PROBLEM STATEMENT -> Count every line in the following listing that contains "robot", then report that count with nothing added.

MATERIAL FOR THE TASK ->
================================

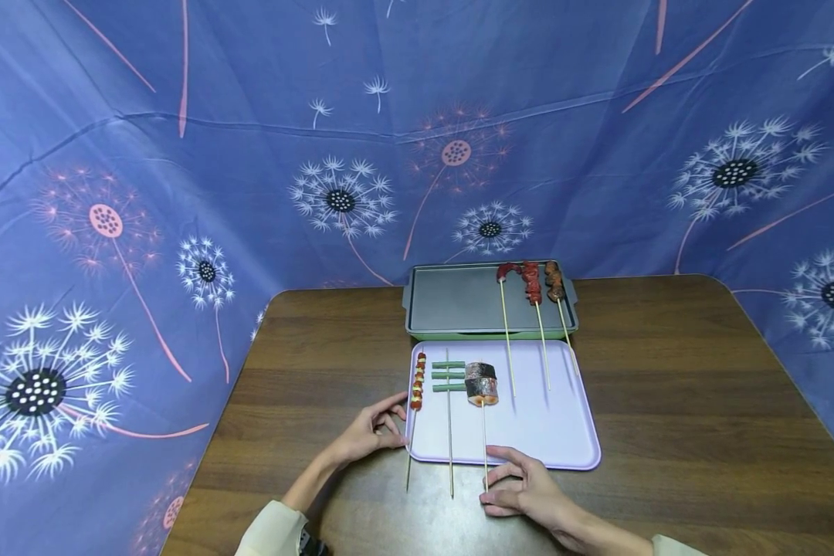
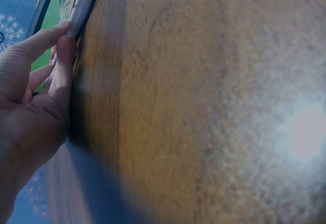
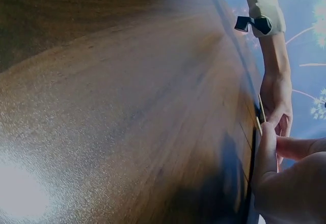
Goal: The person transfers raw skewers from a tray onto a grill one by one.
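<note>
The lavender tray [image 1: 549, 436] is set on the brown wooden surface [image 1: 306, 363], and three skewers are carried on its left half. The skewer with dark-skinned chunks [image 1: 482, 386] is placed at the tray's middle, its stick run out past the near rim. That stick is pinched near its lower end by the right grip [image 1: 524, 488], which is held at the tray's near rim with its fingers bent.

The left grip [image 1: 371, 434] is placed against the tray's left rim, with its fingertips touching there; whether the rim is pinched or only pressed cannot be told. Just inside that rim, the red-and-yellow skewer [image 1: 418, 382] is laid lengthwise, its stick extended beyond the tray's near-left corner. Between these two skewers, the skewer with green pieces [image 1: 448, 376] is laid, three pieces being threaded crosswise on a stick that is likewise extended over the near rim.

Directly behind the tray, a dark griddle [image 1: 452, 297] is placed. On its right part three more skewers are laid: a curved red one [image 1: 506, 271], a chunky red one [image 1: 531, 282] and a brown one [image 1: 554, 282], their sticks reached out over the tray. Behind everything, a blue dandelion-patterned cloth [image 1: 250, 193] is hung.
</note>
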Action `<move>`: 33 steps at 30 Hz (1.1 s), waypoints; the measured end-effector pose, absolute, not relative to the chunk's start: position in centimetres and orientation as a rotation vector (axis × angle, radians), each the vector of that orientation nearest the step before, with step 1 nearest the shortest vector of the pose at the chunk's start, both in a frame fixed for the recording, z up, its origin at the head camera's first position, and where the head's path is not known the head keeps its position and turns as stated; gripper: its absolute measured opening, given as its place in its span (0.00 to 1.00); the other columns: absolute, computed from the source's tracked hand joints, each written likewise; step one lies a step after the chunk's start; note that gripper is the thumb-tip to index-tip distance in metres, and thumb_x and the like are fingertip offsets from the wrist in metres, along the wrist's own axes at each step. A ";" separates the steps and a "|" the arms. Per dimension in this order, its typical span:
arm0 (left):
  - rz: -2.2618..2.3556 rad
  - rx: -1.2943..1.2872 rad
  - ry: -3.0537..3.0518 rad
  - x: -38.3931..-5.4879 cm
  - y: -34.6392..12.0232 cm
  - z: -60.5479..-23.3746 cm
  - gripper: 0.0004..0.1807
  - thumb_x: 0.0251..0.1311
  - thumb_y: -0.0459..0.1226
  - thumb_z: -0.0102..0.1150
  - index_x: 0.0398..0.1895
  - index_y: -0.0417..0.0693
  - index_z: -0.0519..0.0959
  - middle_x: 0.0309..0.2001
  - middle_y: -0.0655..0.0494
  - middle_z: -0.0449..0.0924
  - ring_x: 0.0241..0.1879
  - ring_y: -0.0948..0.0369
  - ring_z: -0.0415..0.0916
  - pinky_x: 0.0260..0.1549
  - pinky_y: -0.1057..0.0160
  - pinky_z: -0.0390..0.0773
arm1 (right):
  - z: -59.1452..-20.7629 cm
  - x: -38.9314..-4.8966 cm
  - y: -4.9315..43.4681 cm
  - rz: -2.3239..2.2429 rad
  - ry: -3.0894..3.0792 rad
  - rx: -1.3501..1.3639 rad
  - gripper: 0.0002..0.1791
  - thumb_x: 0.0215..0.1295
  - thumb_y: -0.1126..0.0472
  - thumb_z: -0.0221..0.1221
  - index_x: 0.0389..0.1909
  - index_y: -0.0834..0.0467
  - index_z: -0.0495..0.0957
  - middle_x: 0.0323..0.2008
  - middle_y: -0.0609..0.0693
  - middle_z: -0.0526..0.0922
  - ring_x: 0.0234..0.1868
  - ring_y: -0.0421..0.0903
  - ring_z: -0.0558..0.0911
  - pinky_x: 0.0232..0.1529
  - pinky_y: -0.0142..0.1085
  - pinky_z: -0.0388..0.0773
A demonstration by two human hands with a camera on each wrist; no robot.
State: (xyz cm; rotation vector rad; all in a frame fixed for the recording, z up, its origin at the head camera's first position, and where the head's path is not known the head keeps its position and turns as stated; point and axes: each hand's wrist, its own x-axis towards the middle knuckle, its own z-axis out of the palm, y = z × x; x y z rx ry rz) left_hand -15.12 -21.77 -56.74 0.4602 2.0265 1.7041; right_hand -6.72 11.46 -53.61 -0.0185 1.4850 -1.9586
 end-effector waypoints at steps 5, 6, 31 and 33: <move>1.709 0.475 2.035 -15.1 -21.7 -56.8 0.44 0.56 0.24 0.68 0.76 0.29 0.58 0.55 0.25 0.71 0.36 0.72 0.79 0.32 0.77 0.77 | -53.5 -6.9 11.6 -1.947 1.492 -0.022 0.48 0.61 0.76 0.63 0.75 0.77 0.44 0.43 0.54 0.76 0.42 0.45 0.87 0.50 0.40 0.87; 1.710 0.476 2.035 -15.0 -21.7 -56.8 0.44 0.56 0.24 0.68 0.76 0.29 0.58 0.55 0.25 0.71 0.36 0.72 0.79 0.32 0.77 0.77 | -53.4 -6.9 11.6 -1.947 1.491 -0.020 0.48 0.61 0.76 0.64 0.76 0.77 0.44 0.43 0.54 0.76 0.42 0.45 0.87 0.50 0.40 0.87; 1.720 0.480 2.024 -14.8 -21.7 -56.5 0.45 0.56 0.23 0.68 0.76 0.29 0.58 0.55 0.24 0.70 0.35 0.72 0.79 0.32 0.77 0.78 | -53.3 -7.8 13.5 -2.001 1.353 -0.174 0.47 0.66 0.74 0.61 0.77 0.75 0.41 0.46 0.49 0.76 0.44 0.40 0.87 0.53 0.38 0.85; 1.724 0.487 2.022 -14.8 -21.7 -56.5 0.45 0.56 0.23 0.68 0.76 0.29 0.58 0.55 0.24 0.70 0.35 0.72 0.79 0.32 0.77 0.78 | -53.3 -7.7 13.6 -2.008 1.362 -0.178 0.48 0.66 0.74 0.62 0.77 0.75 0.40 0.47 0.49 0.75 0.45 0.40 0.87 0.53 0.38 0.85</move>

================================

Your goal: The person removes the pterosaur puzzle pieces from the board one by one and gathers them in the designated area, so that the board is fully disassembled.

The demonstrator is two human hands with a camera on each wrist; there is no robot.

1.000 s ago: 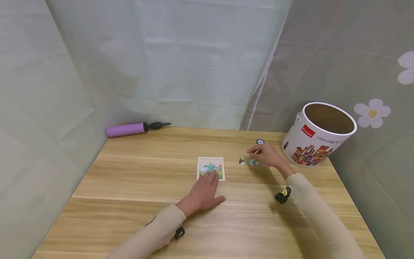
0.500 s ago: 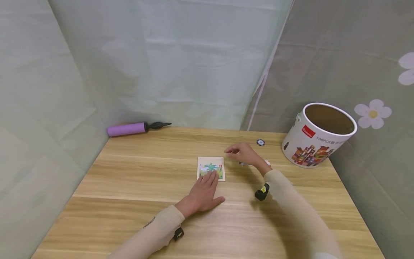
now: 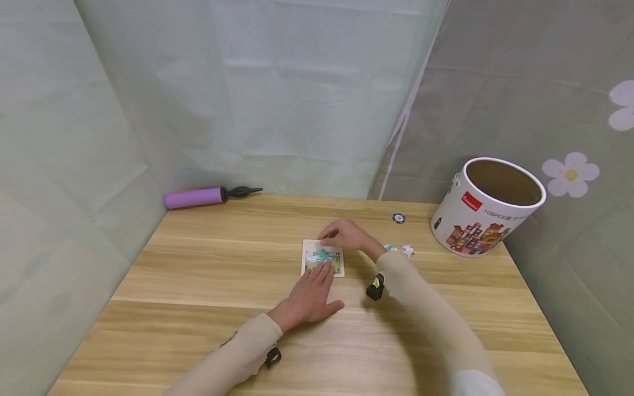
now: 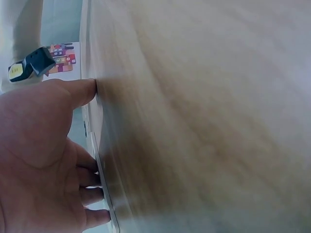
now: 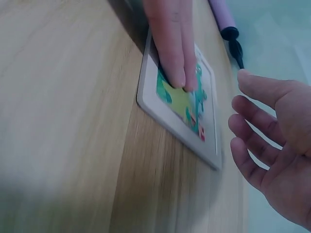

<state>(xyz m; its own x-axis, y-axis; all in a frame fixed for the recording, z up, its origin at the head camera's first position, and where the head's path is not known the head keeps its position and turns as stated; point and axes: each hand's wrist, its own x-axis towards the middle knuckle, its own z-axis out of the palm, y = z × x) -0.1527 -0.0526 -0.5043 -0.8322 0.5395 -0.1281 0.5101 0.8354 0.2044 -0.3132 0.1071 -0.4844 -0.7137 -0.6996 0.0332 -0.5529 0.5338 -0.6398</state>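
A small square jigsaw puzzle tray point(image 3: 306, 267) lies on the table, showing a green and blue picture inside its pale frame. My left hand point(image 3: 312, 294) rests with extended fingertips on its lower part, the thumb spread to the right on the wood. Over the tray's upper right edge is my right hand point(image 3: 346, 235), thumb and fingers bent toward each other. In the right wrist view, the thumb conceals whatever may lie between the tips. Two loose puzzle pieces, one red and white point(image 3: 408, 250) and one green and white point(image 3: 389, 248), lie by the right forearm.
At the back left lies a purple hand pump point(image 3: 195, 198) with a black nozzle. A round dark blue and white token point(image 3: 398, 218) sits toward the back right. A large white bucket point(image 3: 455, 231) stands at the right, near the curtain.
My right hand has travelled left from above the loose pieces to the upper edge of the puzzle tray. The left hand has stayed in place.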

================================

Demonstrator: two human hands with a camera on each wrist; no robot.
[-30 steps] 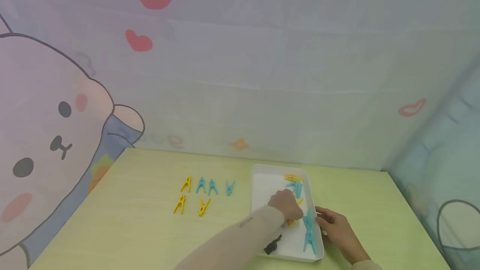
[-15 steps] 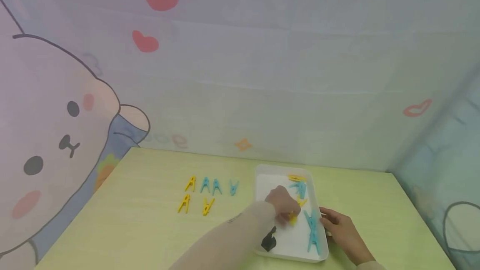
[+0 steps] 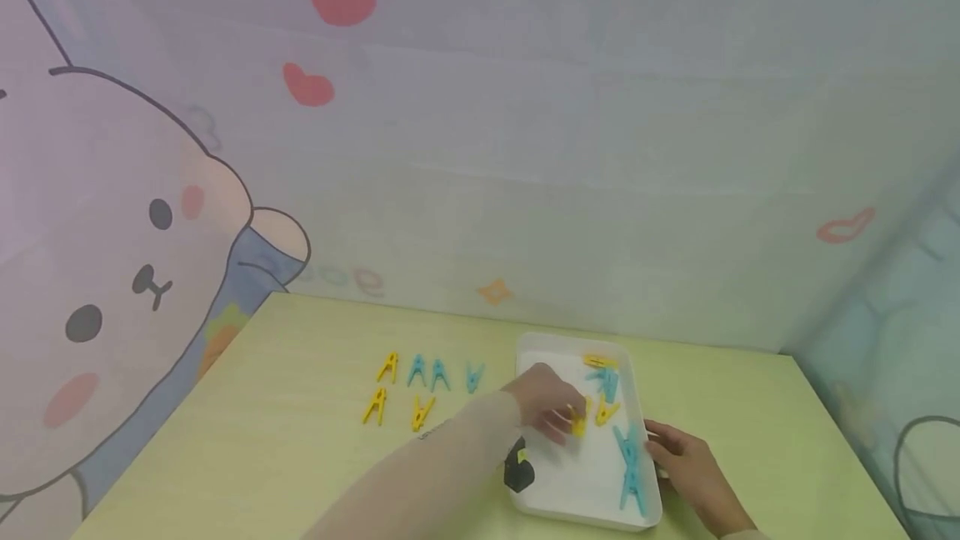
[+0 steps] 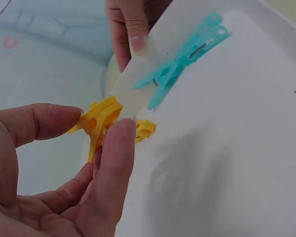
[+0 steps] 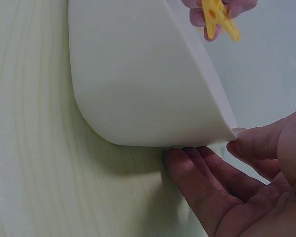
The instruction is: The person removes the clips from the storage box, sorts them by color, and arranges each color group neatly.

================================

COMPLETED EXERCISE -> 3